Better Than Buttermilk?
Buttermilk is great for adding tangy flavor and a lighter crumb to baked goods, but few people keep it on hand, particularly since it tends to be sold in quantities far larger than needed for most recipes. So Christa Walker of Raleigh, North Carolina, wondered whether kefir makes a good substitute.
Kefir is a fermented milk drink originally from the Caucasus, Russia and Central Asia. It has a thick, slightly effervescent consistency and mildly sour flavor. Buttermilk, which has a similar taste, consistency and fat content, traditionally was the acidic liquid left behind when churning cream into butter. Today, most buttermilk is made similar to kefir—low-fat milk is fermented with lactic acid bacteria. We suspected a one-for-one substitution would work, but to be sure we did side-by-side tests with biscuits, pancakes, yellow cake and cornbread. We also tested a common substitute for buttermilk—stirring 1 tablespoon white vinegar into 1 cup 2 percent milk and letting it sit for 5 minutes. Not only did kefir work, we found the flavor and texture of those versions as good as or better than buttermilk in each case except for the cake, which was slightly denser but still had good flavor. The milk-vinegar mixture was worst in every case except the yellow cake; its one-note acidity failed to provide the rounder flavor of the cultured products. As a bonus, extra kefir is good on its own and works well in smoothies.
Molasses in Name Only
Pomegranate molasses— a dark, viscous syrup with a sharp, fruity flavor—is used across the Middle East and North Africa to add tang to meats, produce and sweets. That had Nina Strauss of Barcelona, Spain, wondering whether she could substitute it in baking for regular molasses or honey.

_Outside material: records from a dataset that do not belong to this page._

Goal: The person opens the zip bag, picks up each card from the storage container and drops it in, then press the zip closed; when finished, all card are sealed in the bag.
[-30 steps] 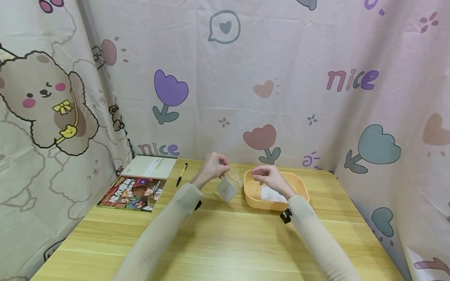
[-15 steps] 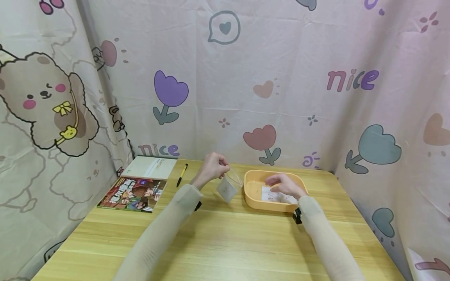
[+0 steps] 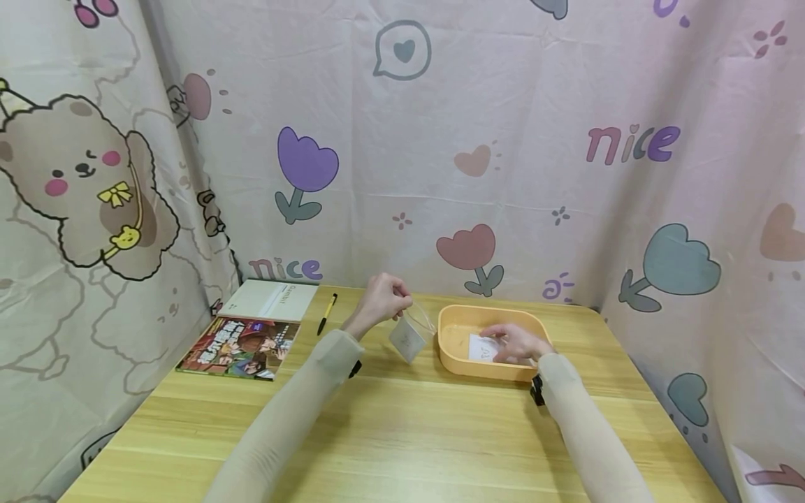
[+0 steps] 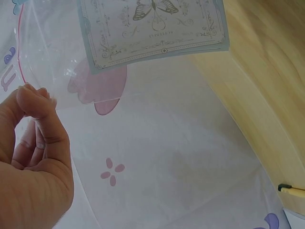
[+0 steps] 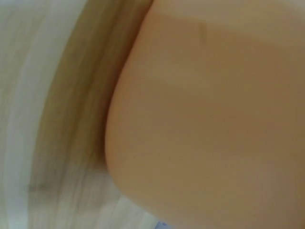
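My left hand pinches the upper edge of a clear zip bag, its thumb and index fingertips meeting there. Inside the bag, which hangs tilted, is a pale card with a butterfly print. To the right, my right hand reaches down into a yellow-orange plastic bin. Its fingers are spread over a white printed paper or card lying on the bin's floor, partly covered by the hand. Contact with it cannot be made out. Only the bin's wall fills the right wrist view, hiding that hand.
A comic-style magazine and a pale book lie at the table's left. Beside them is a yellow-and-black pen. A patterned curtain stands behind the wooden table.
My right hand has moved rightward and down, from above the bin's left part into the bin over the white paper. The left hand and the bag have stayed nearly still.
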`<state>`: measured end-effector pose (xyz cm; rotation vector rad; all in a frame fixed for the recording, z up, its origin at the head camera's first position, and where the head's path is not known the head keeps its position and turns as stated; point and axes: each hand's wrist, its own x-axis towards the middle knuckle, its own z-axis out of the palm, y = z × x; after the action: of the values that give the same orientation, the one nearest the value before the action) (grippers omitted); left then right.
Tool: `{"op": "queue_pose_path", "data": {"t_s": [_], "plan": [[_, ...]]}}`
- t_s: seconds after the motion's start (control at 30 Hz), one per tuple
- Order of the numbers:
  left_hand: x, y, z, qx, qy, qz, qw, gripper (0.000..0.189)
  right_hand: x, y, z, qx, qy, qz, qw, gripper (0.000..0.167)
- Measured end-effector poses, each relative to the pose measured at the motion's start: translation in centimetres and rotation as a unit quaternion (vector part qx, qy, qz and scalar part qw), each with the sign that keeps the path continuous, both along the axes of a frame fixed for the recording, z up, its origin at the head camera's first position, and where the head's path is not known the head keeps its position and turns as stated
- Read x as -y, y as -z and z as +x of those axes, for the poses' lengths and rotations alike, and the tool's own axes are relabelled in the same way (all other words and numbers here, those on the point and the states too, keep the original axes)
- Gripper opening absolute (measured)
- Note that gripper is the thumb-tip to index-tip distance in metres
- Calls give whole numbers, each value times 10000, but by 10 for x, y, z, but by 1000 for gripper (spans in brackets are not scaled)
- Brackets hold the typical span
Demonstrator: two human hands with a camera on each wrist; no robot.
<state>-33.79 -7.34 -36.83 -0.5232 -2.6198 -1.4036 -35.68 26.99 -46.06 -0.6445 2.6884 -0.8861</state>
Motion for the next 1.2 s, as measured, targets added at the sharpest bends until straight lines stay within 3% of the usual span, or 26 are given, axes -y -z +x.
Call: {"op": "queue_pose_path", "data": {"t_s": [0.27, 0.6, 1.07, 1.2], "plan": [[-1, 0, 0, -17, -12, -49, 10000, 9, -6, 8, 2, -340, -186, 111, 9992, 63], [-1, 1, 0, 0, 14, -36, 10000, 10, -4, 11, 2, -741, -297, 311, 9963, 75], [-1, 1, -2, 42, -13, -65, 10000, 7, -4, 9, 2, -578, 3, 122, 9983, 76], [-1, 2, -2, 77, 4, -53, 10000, 7, -4, 5, 1, -452, 241, -292, 9983, 63]]}}
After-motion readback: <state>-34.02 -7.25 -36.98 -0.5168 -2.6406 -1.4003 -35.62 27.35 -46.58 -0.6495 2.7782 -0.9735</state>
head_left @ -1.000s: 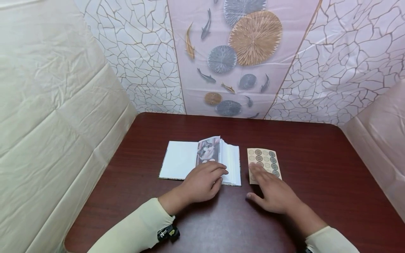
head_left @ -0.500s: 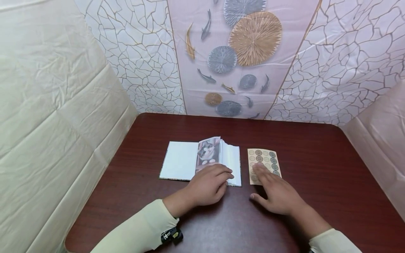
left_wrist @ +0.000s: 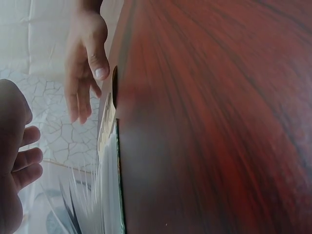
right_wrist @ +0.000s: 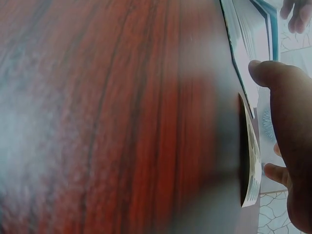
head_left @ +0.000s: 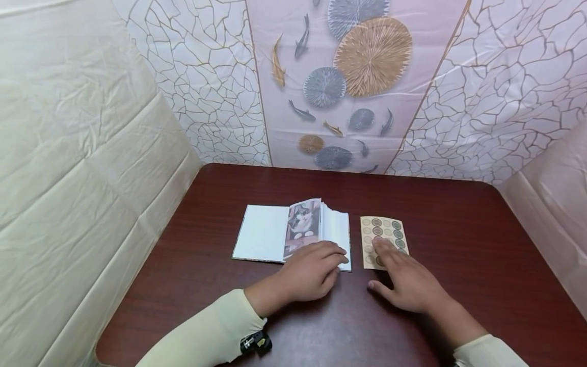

Though both conventional molasses and pomegranate molasses are produced by reducing a sugary juice until thick, they are very different ingredients and are not easily swapped. Pomegranate molasses is made from the sweet-tart juice of its namesake fruit and has a pronounced acidity. It is used in small amounts to add bright, sharp sweetness, but not as a sweetener itself and thus will not work as a molasses substitute. We think of pomegranate molasses as a way to add fruity acidity to savory dishes, such as in an olive oil vinaigrette for a leafy green or grain salad. Or drizzle it over sautéed kale or spinach. We also love it over roasted chicken or lamb, slathered on roasted winter squash or sweet potatoes, and stirred into braised lentils or bulgur pilaf garnished with walnuts. It’s also good swirled into iced tea or lemonade, or drizzled over a morning bowl of hot cereal or yogurt (paired with walnuts) and scoops of vanilla ice cream. After testing several brands, we found that Mymouné offered the best balance of sweetness, tartness and bitterness without being too astringent. Alwadi Red Label was a close second choice. If you can’t find those, look for brands that list only pomegranates or their juice as the single ingredient; cheaper ones with added sugar often taste too sweet or burnt.
Tossed Your Pasta Water? There's a Fix.
Starchy pasta cooking water is a key ingredient for thick and silky sauces that cling to noodles. But Josh Silba of Stoughton, Massachusetts, noticed that whole-wheat and gluten-free pastas don’t reliably produce sufficiently starchy water and wondered about a workaround.
Since starch content varies by pasta type—and sometimes we forget we need the cooking water and accidentally toss it—we wanted an easy replacement that uses pantry items. Generally, we cook pasta in 4 quarts water with 2 tablespoons Diamond Crystal kosher salt. This ratio creates starchy water suitable for most sauces. But some cream- or cheese-based sauces require particularly starchy water to prevent them from breaking. In those cases, we cook in just 2 quarts water and 1 tablespoon salt to concentrate the starches. To recreate both versions, we stuck with a substitute most people are likely to have—cornstarch. We found that adding just ¼ teaspoon each cornstarch and kosher salt to 1 cup water (the amount of cooking water most recipes suggest reserving) gave us the right consistency of standard pasta cooking water. For a more concentrated batch, we increased the cornstarch to ½ teaspoon. In both cases, we first needed to bring the mixture to a boil, which gelatinizes starch in water for the thickening properties we wanted. Microwaving it for 2 minutes, stirring, then heating for another 2 minutes worked great. And when we tested pasta recipes using both traditional cooking water and our cornstarch fix, we found them almost indistinguishable.